* **TRY IT**
This task calls for copying every line in the data below that contains the word "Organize".

* **DATASET EXTRACT**
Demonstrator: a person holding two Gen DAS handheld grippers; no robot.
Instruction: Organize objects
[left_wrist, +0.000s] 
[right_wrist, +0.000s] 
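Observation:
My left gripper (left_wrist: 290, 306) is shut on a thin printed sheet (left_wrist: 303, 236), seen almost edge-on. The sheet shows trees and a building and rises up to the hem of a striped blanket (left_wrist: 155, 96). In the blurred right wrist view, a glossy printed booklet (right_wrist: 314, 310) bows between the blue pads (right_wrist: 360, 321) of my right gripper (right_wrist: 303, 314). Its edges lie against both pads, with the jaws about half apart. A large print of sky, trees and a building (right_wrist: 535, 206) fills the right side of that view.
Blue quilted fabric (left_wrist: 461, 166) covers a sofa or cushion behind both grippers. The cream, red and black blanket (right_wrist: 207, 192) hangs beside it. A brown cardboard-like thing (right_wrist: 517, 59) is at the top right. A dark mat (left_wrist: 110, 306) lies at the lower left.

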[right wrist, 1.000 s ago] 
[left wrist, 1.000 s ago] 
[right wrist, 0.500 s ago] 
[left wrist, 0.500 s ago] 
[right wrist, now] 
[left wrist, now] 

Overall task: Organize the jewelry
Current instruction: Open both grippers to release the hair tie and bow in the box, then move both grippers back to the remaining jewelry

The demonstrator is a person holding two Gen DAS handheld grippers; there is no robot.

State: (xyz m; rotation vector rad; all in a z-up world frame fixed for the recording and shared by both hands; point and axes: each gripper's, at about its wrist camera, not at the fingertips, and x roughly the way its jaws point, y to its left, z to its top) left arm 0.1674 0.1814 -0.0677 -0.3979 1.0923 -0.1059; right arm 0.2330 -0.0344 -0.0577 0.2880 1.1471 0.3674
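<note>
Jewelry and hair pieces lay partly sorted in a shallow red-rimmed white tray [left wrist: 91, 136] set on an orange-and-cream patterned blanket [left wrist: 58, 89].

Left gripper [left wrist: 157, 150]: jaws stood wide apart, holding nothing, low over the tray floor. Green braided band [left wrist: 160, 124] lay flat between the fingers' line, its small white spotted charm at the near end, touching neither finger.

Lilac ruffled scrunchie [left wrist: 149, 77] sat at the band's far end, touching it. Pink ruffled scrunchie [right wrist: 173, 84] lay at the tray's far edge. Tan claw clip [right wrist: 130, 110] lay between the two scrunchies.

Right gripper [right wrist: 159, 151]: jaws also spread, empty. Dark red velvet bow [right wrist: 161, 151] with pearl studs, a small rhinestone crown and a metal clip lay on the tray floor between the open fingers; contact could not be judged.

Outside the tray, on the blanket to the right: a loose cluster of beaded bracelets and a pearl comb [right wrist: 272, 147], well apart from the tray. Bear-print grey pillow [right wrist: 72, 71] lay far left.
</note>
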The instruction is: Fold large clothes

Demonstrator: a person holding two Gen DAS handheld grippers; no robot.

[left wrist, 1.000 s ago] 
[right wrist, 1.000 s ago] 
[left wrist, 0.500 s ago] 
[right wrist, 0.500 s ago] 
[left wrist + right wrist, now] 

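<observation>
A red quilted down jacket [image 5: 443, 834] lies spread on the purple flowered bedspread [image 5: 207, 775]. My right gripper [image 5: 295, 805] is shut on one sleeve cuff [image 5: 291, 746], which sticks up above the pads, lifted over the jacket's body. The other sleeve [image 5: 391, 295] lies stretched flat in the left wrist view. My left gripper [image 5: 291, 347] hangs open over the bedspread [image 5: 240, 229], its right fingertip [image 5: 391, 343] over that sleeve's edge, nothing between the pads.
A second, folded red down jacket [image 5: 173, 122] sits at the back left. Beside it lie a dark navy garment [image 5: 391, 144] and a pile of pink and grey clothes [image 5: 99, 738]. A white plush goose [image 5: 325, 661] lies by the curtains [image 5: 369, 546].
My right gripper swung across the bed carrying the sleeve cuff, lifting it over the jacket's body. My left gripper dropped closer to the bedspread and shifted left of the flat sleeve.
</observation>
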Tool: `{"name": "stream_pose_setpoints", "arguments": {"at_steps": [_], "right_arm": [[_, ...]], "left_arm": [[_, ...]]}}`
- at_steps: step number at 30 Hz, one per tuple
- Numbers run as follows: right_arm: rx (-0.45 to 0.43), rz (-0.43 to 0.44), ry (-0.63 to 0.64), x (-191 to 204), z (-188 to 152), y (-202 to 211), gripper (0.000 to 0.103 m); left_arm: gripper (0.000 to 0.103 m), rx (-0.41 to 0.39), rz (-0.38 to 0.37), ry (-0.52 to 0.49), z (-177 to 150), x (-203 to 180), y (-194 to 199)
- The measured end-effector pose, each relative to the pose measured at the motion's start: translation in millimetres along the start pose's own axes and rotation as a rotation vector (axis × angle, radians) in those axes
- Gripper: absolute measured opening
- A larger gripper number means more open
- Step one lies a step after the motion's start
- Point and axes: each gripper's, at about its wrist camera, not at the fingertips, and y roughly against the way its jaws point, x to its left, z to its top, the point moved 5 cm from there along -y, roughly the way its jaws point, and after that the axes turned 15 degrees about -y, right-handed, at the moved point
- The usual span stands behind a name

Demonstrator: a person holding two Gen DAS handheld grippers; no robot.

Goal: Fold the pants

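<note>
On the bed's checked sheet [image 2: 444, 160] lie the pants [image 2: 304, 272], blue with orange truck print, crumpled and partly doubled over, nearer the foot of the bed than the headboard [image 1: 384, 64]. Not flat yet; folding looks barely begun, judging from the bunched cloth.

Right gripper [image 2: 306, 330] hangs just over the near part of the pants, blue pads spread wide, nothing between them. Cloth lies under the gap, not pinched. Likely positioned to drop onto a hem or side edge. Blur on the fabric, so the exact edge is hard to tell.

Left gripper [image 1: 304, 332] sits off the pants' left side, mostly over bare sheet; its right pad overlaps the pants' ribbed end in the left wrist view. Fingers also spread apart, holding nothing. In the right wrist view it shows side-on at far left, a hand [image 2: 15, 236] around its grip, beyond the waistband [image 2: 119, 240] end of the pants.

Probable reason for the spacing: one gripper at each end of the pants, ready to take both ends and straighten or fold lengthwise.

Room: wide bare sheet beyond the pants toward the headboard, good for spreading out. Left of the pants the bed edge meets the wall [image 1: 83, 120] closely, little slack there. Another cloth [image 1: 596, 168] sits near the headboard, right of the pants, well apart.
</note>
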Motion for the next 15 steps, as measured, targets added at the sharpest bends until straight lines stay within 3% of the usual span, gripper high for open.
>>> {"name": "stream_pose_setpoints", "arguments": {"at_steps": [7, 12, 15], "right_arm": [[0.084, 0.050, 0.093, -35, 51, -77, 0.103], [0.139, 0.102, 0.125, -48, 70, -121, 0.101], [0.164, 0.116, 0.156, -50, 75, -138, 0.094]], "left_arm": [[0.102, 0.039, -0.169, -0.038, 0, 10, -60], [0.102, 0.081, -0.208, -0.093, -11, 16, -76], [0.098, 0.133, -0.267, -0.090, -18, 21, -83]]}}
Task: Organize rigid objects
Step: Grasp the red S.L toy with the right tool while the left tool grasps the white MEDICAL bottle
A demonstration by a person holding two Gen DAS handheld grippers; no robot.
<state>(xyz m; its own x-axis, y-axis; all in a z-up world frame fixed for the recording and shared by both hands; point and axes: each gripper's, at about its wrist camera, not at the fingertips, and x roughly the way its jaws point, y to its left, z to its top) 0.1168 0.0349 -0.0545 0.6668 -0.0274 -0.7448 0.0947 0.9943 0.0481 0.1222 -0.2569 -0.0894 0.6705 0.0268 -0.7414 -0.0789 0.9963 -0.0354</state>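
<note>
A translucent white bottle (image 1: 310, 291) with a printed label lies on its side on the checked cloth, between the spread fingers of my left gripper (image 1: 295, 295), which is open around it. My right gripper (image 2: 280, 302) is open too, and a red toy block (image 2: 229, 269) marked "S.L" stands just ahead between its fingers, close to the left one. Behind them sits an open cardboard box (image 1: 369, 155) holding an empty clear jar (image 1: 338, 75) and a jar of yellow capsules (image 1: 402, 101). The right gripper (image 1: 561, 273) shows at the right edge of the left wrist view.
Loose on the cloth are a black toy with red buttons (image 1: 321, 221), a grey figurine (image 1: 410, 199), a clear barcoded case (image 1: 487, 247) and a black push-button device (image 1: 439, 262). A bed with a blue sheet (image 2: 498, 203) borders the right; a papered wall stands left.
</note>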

* **ANSWER TO THE EXERCISE**
Instruction: Organize objects
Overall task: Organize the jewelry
Task: Organize rigid objects

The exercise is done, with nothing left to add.